Te Hono, New Plymouth Airport Terminal, Beca Design Practice. This significant project, conceived as a strong architectural and cultural gateway, provided an opportunity to integrate the local hapū (subtribe), Puketapu, into the design team to create a site-specific response that distinctly reflects the Taranaki region which the airport serves.
The storied history of the site was as important as other design drivers - such as the challenging environmental conditions and the need to accommodate future regional growth. Te Hono, which means “to connect”, is located on ancestral land confiscated from iwi (tribe) in the 1960s. Sixty years later, the architecture of the terminal puts mana whenua (territorial rights) at its heart.
The aim was to represent important ancestral stories in the fabric of the building and six design narratives were chosen with one, The Ascension from the Earth; Descending from the Sky, selected as the principle thematic. It tells the story of Tamarau, a celestial being, who was so captivated by the earthly beauty of Rongo-ue-roa (terrestrial being) that he came down to meet her. It was a natural fit for the design of an airport.

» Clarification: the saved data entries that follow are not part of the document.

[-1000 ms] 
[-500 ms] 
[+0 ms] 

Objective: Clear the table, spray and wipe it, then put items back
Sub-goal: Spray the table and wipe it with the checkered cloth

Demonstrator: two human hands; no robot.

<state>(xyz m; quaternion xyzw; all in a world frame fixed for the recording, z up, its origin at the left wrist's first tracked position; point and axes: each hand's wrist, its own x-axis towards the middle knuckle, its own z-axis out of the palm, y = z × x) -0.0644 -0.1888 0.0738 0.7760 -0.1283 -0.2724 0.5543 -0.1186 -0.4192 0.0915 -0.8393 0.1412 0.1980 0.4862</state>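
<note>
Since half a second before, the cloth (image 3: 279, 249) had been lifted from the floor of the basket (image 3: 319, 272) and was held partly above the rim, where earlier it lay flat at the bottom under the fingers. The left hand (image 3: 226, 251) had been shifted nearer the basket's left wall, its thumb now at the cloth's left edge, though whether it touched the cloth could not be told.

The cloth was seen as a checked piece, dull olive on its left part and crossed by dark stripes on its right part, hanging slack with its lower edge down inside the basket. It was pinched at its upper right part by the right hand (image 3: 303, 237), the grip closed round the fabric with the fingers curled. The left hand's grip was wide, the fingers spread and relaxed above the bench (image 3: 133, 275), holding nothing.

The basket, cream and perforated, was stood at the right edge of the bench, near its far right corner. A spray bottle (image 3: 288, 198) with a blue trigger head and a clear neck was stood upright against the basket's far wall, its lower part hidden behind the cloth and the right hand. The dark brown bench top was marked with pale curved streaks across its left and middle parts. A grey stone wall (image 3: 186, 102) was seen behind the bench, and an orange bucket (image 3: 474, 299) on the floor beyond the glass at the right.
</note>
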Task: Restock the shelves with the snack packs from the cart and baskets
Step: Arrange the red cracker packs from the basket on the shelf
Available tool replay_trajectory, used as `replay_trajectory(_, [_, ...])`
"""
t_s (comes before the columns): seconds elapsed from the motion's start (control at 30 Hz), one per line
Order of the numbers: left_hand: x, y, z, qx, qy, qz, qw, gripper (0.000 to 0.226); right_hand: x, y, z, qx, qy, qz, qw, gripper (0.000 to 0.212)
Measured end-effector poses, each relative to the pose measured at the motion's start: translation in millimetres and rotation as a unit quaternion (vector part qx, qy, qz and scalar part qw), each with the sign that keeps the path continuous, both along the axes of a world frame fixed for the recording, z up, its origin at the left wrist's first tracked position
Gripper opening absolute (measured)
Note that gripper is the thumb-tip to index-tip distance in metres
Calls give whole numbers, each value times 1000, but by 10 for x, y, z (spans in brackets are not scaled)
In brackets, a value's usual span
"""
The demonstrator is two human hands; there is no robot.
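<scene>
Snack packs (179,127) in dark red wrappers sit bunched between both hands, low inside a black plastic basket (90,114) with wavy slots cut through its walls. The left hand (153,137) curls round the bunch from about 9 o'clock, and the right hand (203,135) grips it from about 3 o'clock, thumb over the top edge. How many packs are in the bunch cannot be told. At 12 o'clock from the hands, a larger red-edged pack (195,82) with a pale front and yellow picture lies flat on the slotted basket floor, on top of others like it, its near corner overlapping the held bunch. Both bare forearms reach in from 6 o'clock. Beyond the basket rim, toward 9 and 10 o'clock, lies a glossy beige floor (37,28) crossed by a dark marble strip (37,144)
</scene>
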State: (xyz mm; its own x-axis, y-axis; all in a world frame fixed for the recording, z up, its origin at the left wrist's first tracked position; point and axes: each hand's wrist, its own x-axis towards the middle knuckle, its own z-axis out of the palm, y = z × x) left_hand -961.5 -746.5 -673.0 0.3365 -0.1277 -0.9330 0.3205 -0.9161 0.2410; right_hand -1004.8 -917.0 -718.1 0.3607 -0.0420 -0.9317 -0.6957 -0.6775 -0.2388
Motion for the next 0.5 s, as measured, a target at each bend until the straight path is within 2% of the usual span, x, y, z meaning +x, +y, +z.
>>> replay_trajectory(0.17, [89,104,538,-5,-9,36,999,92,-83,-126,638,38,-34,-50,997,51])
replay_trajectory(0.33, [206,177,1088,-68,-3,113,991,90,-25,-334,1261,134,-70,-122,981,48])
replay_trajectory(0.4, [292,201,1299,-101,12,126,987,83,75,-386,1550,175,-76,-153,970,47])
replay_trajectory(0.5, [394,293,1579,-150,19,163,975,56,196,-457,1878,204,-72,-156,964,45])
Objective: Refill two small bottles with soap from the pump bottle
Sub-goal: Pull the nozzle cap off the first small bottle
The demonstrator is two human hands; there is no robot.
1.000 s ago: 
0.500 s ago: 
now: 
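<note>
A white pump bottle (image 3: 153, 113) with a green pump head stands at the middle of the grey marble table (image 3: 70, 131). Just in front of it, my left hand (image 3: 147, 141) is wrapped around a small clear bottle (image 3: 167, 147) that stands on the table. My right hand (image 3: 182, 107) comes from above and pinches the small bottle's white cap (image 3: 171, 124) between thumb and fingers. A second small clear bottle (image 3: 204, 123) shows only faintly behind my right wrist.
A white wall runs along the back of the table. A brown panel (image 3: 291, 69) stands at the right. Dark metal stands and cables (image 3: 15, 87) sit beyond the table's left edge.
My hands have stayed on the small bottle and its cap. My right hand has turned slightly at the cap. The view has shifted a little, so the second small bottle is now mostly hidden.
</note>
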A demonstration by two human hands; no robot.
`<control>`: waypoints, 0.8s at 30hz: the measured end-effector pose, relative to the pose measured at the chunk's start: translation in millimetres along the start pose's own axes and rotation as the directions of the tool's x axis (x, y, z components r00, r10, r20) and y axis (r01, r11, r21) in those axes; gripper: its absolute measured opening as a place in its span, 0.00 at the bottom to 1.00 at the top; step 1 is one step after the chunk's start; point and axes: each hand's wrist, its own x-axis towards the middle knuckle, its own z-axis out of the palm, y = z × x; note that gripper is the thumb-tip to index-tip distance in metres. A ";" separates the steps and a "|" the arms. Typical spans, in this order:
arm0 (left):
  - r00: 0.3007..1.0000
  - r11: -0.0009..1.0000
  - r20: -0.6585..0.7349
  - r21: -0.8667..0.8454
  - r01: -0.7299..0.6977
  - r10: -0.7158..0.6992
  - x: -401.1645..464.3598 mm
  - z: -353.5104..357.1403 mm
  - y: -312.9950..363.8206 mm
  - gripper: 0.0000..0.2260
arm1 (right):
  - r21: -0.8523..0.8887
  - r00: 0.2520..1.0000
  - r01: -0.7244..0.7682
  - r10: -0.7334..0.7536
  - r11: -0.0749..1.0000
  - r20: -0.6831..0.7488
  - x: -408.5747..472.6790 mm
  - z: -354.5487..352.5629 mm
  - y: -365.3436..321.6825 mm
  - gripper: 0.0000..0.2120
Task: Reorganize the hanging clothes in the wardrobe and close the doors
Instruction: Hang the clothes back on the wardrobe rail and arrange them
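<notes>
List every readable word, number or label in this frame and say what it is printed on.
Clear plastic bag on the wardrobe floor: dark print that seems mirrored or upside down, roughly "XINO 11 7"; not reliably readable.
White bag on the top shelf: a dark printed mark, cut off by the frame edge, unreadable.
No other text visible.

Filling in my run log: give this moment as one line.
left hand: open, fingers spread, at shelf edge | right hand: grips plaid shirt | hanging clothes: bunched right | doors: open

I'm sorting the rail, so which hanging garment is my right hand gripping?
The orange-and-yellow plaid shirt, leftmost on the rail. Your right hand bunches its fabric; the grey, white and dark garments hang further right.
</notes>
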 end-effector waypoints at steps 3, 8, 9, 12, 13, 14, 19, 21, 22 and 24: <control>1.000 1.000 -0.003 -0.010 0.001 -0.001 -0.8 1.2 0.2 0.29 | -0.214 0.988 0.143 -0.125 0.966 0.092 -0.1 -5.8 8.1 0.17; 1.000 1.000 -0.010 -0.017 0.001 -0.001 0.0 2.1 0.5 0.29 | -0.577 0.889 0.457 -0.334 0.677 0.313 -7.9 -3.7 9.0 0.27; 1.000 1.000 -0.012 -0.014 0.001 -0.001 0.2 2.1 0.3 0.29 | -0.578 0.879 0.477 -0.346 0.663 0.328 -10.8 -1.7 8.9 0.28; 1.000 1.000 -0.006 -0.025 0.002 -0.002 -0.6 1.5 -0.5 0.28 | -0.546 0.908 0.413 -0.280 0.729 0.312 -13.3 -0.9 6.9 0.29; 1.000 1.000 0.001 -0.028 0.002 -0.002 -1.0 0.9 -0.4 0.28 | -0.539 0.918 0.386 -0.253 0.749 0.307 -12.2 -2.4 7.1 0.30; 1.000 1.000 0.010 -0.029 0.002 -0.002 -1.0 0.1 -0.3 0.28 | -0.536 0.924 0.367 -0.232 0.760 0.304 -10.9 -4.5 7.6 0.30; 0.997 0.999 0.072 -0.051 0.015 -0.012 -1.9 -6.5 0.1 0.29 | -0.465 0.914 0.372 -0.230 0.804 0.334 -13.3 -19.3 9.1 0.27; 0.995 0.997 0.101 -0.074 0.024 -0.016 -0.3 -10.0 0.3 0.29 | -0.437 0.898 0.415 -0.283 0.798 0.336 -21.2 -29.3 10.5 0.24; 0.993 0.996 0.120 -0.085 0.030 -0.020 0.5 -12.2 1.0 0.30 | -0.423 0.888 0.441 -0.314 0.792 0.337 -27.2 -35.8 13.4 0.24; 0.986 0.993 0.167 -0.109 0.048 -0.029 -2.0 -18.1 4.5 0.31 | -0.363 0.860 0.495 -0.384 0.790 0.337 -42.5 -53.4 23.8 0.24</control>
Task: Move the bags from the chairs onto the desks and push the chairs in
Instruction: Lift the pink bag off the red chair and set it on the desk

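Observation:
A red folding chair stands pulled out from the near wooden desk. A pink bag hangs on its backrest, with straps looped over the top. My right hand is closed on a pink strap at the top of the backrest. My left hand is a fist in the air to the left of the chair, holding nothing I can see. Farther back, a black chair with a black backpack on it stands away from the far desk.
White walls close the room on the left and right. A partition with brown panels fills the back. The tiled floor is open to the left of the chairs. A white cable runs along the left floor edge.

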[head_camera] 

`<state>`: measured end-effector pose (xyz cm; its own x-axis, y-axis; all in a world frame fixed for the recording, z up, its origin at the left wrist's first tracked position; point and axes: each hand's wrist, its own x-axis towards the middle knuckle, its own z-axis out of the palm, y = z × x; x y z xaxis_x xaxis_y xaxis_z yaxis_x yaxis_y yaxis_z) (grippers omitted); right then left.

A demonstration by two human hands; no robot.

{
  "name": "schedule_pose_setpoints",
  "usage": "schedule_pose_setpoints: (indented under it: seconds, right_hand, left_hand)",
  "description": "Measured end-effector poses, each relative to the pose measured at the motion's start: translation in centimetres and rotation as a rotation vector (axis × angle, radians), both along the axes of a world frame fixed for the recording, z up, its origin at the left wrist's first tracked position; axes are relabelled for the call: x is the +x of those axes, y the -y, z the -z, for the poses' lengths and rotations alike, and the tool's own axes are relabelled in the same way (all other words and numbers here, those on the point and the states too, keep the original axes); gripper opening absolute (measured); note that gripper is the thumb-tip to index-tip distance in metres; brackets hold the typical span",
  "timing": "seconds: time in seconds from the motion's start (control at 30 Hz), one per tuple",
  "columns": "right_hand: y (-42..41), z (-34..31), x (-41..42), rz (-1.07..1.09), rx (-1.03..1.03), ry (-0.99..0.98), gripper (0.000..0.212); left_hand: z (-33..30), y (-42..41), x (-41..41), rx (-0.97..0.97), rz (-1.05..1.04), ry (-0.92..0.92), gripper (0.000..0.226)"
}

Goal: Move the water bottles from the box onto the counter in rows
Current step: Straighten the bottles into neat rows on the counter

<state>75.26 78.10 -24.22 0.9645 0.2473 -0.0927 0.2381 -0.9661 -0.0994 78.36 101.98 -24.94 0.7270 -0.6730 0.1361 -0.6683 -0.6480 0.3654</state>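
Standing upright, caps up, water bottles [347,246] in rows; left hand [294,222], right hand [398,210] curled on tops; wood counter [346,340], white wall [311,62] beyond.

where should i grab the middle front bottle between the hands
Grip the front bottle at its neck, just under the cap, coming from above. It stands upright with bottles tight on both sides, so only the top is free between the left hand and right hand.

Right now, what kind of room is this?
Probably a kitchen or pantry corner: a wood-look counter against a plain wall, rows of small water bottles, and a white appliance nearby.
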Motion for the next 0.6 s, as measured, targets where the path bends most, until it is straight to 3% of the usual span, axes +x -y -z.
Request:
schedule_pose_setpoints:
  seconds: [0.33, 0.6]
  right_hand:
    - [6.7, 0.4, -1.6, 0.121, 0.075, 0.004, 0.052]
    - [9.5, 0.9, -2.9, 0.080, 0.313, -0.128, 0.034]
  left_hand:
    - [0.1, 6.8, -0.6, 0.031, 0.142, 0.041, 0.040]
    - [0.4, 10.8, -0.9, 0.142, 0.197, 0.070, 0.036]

The roofline of the terminal is inspired by this origin story as one form appears to step up from a landscaped mound (Rongo-ue-roa) to meet the second descending roof form (Tamarau). The form also highlights the radial formation and fractal patterning of the feathers on a bird’s wing and is a deliberate attempt to contrast the strength of parallel design drivers.
Orienting the spine of the building to reflect an ancestral journey from the mountain to the Waiongana river mouth was a further way to acknowledge history but also useful for wayfinding, creating a natural, easily negotiated connection from parking lot through departure area to the plane. On a clear day, Maunga Taranaki (Mt Taranaki) can be seen from the concourse giving visitors to the region a Taranaki-specific experience. Manaakitanga – the Māori concept of hospitality – underpins practical aspects of the design too. The faceted curved forms of the building at the entrance and airside ‘embrace’ travellers, to shelter them from the elements.
Within the concourse, a 70-metre tukutuku (ornamental lattice panel) is a bold backdrop to operations, hospitality and retail. Rongo-ue-roa (terrestrial being) is represented in scarlet of the local hebe that is endemic to the site and Tamarau, the celestial being, is depicted in vibrant yellow. The stitches of the tukutuku, represented by ‘crosses and plus signs’, feature on the panel itself but also in subtle ways throughout the building. They signify togetherness and connection and speak to the ongoing regenerative relationship between Puketapu hapū, the New Plymouth Airport Company and the New Plymouth District Council.
The vision to co-design the new airport alongside a leadership team from Puketapu has allowed an airport which has meaning for all people of the region. This project was an opportunity to step well beyond a normal consultancy role to establish an inclusive design process that would both acknowledge and transcend the conflicts of the past.